Enforced randomization isn't going to fix the problem, it just evenly distribute...

bluGill · on April 20, 2024

> it would mean that the graders are just getting tired/lazy/inattentive the further they get in their stack of papers

Or maybe they are getting better / more picky.

I know in code reviews I often pass a few and then notice something that I realize was also wrong in previous reviews I allowed, but later reviews that day (week?) will not allow that.

13of40 · on April 20, 2024

I've participated in day-long and multi-day interview events for job candidates, and I see the same effect. At the beginning you don't have a frame of reference and you're more likely to question your own decision or give someone the benefit of the doubt, but by the end you're far more systematic, plus a little bit numb to the effect your decision is having.

throwaway35777 · on April 20, 2024

> by the end you're far more systematic, plus a little bit numb to the effect your decision is having

Maybe decision fatigue is supposed to bias humans toward the optimal solution for the fiancee problem [1].
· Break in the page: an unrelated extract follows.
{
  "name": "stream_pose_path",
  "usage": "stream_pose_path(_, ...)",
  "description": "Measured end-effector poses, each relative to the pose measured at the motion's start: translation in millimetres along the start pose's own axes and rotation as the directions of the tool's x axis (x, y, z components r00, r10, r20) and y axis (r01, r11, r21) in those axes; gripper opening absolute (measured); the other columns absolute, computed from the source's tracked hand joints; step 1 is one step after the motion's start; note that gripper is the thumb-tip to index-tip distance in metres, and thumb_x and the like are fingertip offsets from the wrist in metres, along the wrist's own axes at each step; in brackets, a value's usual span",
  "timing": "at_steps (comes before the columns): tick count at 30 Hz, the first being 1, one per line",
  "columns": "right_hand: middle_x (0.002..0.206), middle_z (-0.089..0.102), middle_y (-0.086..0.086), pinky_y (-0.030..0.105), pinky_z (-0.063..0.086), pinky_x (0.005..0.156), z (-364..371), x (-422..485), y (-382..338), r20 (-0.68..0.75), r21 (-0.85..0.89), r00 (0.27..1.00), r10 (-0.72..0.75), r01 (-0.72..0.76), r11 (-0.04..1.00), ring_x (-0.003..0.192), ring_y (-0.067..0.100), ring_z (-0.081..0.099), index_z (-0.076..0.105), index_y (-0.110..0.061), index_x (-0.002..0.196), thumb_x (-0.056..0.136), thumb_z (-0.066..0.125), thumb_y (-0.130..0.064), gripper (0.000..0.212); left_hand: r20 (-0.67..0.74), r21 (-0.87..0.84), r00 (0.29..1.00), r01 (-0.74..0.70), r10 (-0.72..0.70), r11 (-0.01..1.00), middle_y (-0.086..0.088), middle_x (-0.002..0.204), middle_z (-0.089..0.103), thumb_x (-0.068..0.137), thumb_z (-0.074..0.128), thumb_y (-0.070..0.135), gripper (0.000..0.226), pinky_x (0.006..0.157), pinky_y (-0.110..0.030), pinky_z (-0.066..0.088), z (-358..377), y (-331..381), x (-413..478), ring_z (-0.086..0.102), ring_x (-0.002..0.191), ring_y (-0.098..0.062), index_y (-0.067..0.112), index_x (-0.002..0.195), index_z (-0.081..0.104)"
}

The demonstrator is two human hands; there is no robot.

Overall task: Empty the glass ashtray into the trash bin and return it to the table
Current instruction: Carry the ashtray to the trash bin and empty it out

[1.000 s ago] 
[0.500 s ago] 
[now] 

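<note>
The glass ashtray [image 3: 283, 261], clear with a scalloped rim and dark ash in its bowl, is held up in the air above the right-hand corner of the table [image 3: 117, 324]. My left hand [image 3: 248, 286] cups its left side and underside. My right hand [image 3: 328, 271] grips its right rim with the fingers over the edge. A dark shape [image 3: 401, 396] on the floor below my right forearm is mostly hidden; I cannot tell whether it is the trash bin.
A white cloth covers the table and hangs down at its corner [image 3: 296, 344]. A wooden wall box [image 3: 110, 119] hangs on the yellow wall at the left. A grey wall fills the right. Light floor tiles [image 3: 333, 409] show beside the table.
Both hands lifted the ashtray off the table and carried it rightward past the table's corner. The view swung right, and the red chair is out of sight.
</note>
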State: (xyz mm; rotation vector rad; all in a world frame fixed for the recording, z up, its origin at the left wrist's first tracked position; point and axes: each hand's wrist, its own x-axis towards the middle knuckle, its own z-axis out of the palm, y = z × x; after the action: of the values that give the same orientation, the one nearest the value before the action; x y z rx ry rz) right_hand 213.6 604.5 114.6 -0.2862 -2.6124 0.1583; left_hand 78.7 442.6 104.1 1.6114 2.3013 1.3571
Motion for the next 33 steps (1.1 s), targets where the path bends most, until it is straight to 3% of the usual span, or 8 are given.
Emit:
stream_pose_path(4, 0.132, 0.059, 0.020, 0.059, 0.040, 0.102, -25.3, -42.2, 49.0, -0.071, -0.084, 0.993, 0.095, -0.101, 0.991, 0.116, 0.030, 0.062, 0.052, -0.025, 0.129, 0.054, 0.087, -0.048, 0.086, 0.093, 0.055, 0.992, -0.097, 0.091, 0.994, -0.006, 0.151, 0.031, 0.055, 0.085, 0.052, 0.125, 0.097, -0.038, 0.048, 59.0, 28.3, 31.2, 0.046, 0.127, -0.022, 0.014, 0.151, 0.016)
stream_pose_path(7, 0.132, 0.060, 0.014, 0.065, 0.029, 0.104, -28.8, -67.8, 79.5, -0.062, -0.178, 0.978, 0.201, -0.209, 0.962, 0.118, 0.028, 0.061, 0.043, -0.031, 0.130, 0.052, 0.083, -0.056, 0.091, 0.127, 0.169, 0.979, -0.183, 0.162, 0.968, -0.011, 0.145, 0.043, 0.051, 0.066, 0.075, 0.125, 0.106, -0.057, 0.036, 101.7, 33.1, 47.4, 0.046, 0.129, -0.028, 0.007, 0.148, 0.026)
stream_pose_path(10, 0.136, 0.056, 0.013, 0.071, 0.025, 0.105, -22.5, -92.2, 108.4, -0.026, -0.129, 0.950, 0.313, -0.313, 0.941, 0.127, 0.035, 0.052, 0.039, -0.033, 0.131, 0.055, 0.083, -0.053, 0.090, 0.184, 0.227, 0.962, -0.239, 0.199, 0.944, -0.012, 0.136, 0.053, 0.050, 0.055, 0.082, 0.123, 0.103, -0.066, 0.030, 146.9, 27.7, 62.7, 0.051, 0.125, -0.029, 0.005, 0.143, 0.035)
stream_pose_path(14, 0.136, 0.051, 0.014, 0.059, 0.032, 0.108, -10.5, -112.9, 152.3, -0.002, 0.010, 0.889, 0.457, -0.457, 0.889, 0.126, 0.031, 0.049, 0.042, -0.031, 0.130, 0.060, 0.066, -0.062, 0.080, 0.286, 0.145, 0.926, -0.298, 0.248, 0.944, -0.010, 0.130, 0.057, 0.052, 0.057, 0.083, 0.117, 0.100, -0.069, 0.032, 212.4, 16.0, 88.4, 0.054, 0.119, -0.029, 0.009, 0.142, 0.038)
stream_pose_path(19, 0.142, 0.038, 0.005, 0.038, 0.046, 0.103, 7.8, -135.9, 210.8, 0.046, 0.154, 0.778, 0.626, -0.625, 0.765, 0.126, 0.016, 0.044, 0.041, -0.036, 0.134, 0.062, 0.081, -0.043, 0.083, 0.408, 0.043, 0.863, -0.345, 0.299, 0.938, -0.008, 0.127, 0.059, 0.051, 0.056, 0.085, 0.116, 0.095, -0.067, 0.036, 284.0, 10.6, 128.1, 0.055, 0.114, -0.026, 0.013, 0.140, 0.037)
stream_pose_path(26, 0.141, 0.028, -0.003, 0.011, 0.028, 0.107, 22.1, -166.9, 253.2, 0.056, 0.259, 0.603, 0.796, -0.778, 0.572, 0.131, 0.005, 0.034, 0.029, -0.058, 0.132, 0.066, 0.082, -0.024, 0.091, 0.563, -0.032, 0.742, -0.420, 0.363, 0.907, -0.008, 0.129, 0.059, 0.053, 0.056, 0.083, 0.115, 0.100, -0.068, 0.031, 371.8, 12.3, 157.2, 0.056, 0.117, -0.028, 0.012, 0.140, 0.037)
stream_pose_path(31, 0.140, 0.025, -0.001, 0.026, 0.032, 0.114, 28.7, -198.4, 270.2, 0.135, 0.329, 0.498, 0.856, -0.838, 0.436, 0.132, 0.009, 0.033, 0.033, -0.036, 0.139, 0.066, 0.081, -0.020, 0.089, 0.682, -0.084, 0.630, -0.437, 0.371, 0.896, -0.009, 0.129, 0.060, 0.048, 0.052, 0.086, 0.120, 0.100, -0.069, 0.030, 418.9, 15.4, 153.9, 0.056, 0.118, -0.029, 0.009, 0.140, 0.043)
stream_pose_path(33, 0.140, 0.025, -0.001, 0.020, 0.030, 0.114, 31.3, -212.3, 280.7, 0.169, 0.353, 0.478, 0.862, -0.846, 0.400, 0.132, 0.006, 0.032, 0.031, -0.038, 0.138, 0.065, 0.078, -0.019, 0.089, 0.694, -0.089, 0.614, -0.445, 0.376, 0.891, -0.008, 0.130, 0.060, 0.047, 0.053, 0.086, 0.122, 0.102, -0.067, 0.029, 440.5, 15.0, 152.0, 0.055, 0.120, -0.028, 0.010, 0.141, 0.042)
[1] https://en.m.wikipedia.org/wiki/Secretary_problem

cyanydeez · on April 20, 2024

For grading, you could probably just add a mediating factor and throw in test cases that calibrate the factor and then you curve everyone on that factor.

It'd seemingly be more work but would result in averages that are more reasonable to the changes in stress.

labcomputer · on April 20, 2024

Yes, and:

Additionally, universities (and, by extension departments) want grades to approximately follow a normal distribution (and yes, you in the back, their actions show they do actually want that, even if they say otherwise).

When you start grading a problem you have some idea what a "good" solution looks like, what an "ok" solution looks like, and same for "bad" solutions... If you award points based on that, the result will be a normal-ish distribution. But your idea of a good/ok/bad solution evolves as you see more papers.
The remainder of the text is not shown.